# Best Bite...CHICKEN



## Mucho Bocho (Sep 26, 2017)

I wanted to start a fun thread on the "Best Bite" of food.

Today lets talk CHICKEN, the most consumed animal on the planet. 

What's the best bite on the chicken?

Share what you like, how you enjoy preparing, cooking and eating them...


----------



## StonedEdge (Sep 26, 2017)

The little oyster piece in the pelvic area at the top of the thighs or the tender strip beneath the breast


----------



## panda (Sep 26, 2017)

thigh braised in guajillo salsa, shredded and put on top of a tortilla chip
wing flaps slow cooked in philipino adobo sauce then grilled, dipped in banana ketchup
tenderloin double fried and tossed in korean sweet spicy sauce with pickled daikon


----------



## boomchakabowwow (Sep 26, 2017)

great thread!

i second the "oyster"!

i also like the chicken feet dim-sum style. i had the rooster comb once, but for the life of me.i cant remember much.


----------



## panda (Sep 26, 2017)

Yes, Steamed and then stir fried feet!!


----------



## cheflivengood (Sep 26, 2017)

My buddy does a confit boneless thigh skin on, which is then fried crispy (no batter). Its then glazed in a tempered chicken liver mousse thats seasoned with hot sauce and pickling liquid. Fatty, funky, acidic, spicy, salty heaven.


----------



## Mucho Bocho (Sep 26, 2017)

Panda and Chef Liven, I can taste those recipes. YUM. Yes the chicken oyster are delicious indeed. 

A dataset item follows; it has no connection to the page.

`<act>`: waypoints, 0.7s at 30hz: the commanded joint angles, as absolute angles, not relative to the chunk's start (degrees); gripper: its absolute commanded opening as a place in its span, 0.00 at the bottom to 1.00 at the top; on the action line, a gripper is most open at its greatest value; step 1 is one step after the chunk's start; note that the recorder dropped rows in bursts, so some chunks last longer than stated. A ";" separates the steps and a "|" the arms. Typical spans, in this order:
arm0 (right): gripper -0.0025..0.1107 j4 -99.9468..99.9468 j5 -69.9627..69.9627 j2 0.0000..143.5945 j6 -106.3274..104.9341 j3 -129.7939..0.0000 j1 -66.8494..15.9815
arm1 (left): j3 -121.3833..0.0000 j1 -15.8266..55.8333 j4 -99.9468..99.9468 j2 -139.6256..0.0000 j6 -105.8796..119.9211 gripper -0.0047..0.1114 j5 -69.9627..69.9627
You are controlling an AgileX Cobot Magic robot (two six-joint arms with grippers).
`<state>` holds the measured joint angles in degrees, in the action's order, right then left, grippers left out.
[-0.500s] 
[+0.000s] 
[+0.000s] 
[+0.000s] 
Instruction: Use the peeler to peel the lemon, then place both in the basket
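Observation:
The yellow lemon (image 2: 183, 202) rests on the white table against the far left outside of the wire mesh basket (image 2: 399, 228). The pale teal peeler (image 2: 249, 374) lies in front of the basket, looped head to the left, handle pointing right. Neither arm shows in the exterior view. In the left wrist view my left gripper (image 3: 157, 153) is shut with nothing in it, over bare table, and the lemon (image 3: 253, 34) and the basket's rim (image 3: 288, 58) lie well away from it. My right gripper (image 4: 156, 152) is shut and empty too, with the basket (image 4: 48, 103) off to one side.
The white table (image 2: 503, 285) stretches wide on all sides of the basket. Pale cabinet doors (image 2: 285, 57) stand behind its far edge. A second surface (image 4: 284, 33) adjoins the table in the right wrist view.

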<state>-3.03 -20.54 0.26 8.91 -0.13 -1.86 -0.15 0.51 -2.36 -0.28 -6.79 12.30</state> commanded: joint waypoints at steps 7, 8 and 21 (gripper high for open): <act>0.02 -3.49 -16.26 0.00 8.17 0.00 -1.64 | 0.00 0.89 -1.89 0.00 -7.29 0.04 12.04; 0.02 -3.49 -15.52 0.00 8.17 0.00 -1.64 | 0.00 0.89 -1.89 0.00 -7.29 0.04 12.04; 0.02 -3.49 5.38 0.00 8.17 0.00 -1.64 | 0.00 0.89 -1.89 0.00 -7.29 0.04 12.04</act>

There are some other sections that I think offer more.

I'm thinking about the one bite of rib section, on a Southern fried bone-in breast.

Slow roasted herb chicken ass.

Yakatori cooked hearts still so hot from the grill you burn yourself, over and over...


----------



## brianh (Sep 26, 2017)

First bite from the top of a southern fried chicken thigh and also that big meaty piece on a chicken leg. I won't toss the oyster away, either


----------



## TheCaptain (Sep 26, 2017)

Perfectly roasted and seasoned whole chicken. That piece of crispy skin with a bit of melty fat under it between the breast and thigh that MUST be trimmed away before you carve the bird.


----------



## Nemo (Sep 26, 2017)

TheCaptain said:


> Perfectly roasted and seasoned whole chicken. That piece of crispy skin with a bit of melty fat under it between the breast and thigh that MUST be trimmed away before you carve the bird.


My kids love it done this way and I rarely get a chance to cook it any other way.

However, probably my favourite is a pot roast. Gives beautiful crispy skin and you can deglaze the pan to make some amazing sauces. I paricuarly love a sauce deglazed with good quality red wine vinegar and drizzled over chopped tomato and parsley. And it's fairly quick to cook too.


----------



## chinacats (Sep 26, 2017)

I'll go with any bite from the thigh...I would add liver as a perfect bite of chicken.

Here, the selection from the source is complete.